4. Termination . The Employment Period shall end on the third anniversary of the Commencement Date; provided , however , that the Employment Period shall be automatically renewed for successive one-year terms thereafter on the same terms and conditions set forth herein unless either party provides the other party with notice that it has elected not to renew the Employment Period at least 90 days prior to the end of the initial Employment Period or any subsequent extension thereof. Notwithstanding the foregoing, (i) the Employment Period shall terminate immediately upon Executive’s resignation (with or without Good Reason, as defined herein), death or Disability (as defined herein) and (ii) the Employment Period may be terminated by the Company at any time prior to such date for Cause (as defined herein) or without Cause. Except as otherwise provided herein, any termination of the Employment Period by the Company shall be effective as specified in a written notice from the Company to Executive, but in no event more than 90 days from the date of such notice. The termination of the Employment Period shall not affect the respective rights and obligations of the parties which, pursuant to the terms of this Agreement, apply following the date of Executive’s termination of employment with the Company.

5. Severance .

(a) Termination Without Cause or for Good Reason . In the event of Executive’s termination of employment with the Company (i) by the Company without Cause (as defined herein) or (ii) by Executive for Good Reason (as defined herein), subject to execution and non-revocation of a Release substantially in the form attached as Exhibit B , Executive shall be entitled to the benefits set forth below in this Section 5(a).

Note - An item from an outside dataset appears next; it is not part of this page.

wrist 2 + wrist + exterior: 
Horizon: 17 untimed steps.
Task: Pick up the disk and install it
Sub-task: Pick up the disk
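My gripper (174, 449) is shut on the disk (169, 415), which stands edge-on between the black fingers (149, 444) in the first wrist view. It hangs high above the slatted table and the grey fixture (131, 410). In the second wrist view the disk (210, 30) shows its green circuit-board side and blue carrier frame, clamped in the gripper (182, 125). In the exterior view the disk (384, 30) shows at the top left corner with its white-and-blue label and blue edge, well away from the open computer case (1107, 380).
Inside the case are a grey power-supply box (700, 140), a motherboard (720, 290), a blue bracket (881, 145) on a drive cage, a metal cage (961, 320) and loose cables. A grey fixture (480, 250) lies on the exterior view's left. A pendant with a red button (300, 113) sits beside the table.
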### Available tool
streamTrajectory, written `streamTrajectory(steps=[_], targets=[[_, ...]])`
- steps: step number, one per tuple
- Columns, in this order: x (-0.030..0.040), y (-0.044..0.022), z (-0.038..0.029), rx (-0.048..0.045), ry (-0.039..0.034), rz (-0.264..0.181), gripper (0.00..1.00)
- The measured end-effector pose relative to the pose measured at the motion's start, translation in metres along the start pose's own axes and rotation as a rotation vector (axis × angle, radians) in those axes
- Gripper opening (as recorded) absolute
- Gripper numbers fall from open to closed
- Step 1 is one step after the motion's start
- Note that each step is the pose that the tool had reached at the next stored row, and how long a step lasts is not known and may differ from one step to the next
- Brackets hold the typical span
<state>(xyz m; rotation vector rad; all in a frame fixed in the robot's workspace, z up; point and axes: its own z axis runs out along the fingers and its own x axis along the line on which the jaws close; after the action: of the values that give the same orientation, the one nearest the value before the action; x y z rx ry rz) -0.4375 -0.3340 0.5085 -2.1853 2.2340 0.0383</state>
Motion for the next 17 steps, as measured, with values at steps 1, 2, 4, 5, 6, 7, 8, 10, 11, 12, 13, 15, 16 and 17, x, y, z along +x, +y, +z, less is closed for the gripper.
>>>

(i) The Company shall pay Executive an amount equal to (x) one times Executive’s Annual Bonus for the year prior to termination of employment plus (y) the greater of (1) two times Executive’s Base Salary or (2) Executive’s base salary for the remaining term of this Agreement if longer than two years. The severance amount described in the previous sentence shall be paid within fourteen days of the date of termination (the “ Bonus Payment Date ”); provided , however , that, in the event that Executive is considered a “Specified Employee” as defined in proposed or final Treasury Regulations promulgated under Section 409A (“ Section 409A ”) of the Internal Revenue Code of 1986, as amended (the “ Code ”),

 

3


and payments under this Section 5(a) are considered “deferred compensation” under Section 409A, the Bonus Payment Date shall be delayed to the date that is six months and one day after the date of termination, and shall be paid along with interest at a floating rate equal to LIBOR from the date such payments were otherwise due to the date of payment.

(ii) The Company shall pay Executive any unpaid Performances Bonuses if the Company achieves the related performance criteria within one year of the date of termination of Executive.

(iii) The Company shall pay Executive the amounts described in Section 5(e) within 30 days of the date of termination.

(iv) Executive shall be entitled to benefits mandated under the Consolidated Omnibus Budget Reconciliation Act of 1985, as amended (“ COBRA ”), under Section 4980B of the Code, or any replacement or successor provision of United States tax law, with the premium paid at the Company’s expense until the first to occur of (A) eighteen months from the date of termination or (B) such date that Executive becomes covered by successor group health coverage.

(b) Termination for Cause, Non-Renewal or Voluntary Resignation . In the event that Executive’s employment with the Company is terminated (i) by the Board for Cause, (ii) by reason of the Company or Executive electing to not renew the Employment Period as specified in Section 4, or (iii) by Executive’s resignation from the Company for any reason other than Good Reason or Disability (as defined herein), subject to applicable law, the Company agrees to pay Executive the amounts described in Section 5(e) within 30 days of the date of termination. For purposes of this Agreement, Executive’s voluntary resignation or retirement shall be considered Executive’s resignation from the Company without Good Reason.

(c) Death . In the event Executive’s employment with the Company is terminated as a result of Executive’s death, the Company agrees to the following:

(i) The Company shall pay to Executive’s estate an amount equal to Executive’s Base Salary plus Executive’s Executive’s Annual Bonus for the year prior to termination of employment. The severance amount described in the previous sentence shall be paid within fourteen days of Executive’s death.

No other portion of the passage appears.